On August 27th, over 100,000 Guatemalans gathered in Guatemala City to demand that President Molina resign and be stripped of legal immunity for crimes committed in office. The crowd carried signs saying, “Yo No Tengo Presidente,” I don’t have a President.
Thousands more joined in the demonstration in Quetzaltenago and rural Guatemala, blocking every major highway. Businesses, including the popular restaurant chain Pollo Campanero, closed in solidarity. As with earlier demonstrations, the protest was non-violent. There were no burning cars or broken windows or thrown rocks. No one was shot or arrested. Rather, a growing sea of Guatemalans understood that their country suffered because of the greed of its leaders.
Over fifty percent of Guatemala’s population lives in poverty or extreme poverty, even though Guatemala has the largest economy in Central America. One in every two children suffers from malnutrition. Health centers and hospitals lack medicine including ibuprofen, insulin and antibiotics. Public schools have no books, desks or electricity. The price of basic food in this agricultural country rises every year. Police lack sufficient gasoline to drive to crime scenes. Meanwhile the president, the vice president and many other officials had pocketed millions of dollars.
On September 2nd, Peréz Molina resigned. The evidence against him was amassed through more than 90,000 wiretapped phone calls, 6000 emails and 175,000 documents.
But it was the protests which propelled evidence into action, demanding resignations and successfully pressuring Congress to take action. Even the conservative interim president, who will serve until the end of January, invited protestors to work with him in forming a transitional administration. The people had won.
I asked my friend Juan, who is a teacher, if he was surprised that the police did not “remove” the protesters .
“We have freedom of expression in our Constitution. People can legally demonstrate,” Juan said emphatically.
“But when the protests started, did you think Molina would actually resign and end up in jail?” I asked.
“Of course I knew we would win,” he told me, “there are more of us than there are them.”
But it took the magnitude of the protests to show just how widespread dissatisfaction was.
Guatemalans voted in the scheduled general election on September 6th, despite calls that the elections be postponed until the laws were reformed to eliminate influence peddling through campaign money from drug trafficking and the weathy elite (an amount CICIG estimated as accounting at fifty percent of campaign spending).
Still, the influence of the protests on the election was striking. Wealthy right-wing businessman Manuel Baldizon, the front-runner before the protests, came in third, his party tainted by corruption charges.

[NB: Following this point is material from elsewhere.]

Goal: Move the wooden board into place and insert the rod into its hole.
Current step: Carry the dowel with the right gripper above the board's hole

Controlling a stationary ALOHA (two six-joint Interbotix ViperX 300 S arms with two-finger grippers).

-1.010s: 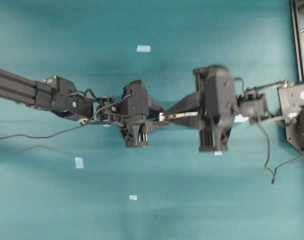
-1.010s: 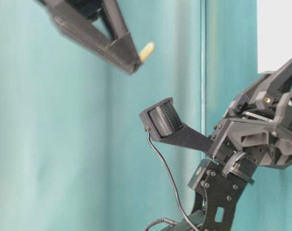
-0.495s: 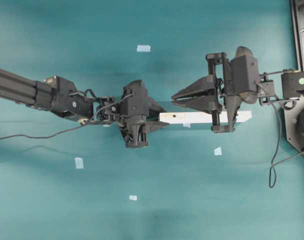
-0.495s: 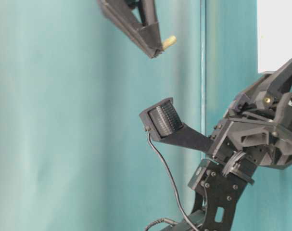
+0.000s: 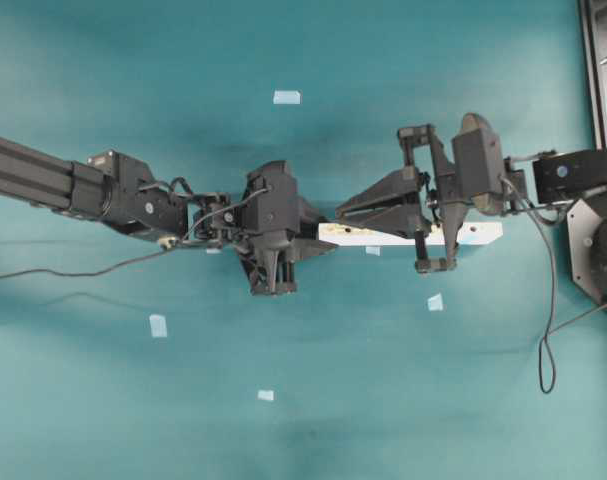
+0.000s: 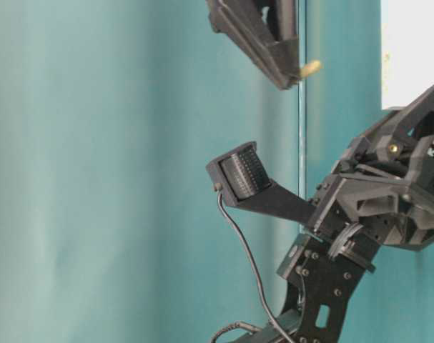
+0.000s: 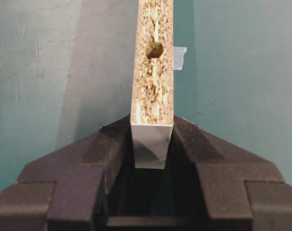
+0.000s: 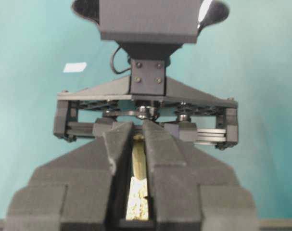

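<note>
Teal table [image 5: 313, 420], matte cloth-like surface, faint creases; a few small pale-blue tape squares [image 5: 286, 97] scattered on it. Dark frame edge [image 5: 595, 70] along the right side of the overhead view. A white panel [image 6: 411, 50] stands behind the teal backdrop in the table-level view.

Wooden board [image 5: 383, 234] lies across the middle, between the two arms. Left gripper [image 7: 153, 144] has its jaws closed narrow on the board's end; raw chipboard edge faces up, with the hole [image 7: 155, 50] showing in it beyond the fingers.

Right gripper [image 5: 348, 212] is poised over the board, tips near the left gripper. Its jaws pinch the rod [image 6: 309, 68], whose cream end pokes out past the fingertips.
</note>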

Twenty-four percent of the vote went to Jimmy Morales, a television comedian whose outstanding qualification was a lack of experience in government and his assurance that he was not a thief. Few Guatemalans know much about him though he has disturbing ties to the right-wing military elite. He will face Sandra Torres in a run-off election October 25. Torres is the ex-wife of a former president, whose family is also tainted by corruption charges, but who promises to increase benefits to the poor.
“There is no one I want to vote for,” Juan said. “But I am happy that the protests will give the new government a reason not to commit the same errors.”
Update 10/26/15: Outsider candidate and TV comedian Jimmy Morales won a landslide victory in the a runoff election against former first lady Sandra Torres. Morales is set to take office in January 2016.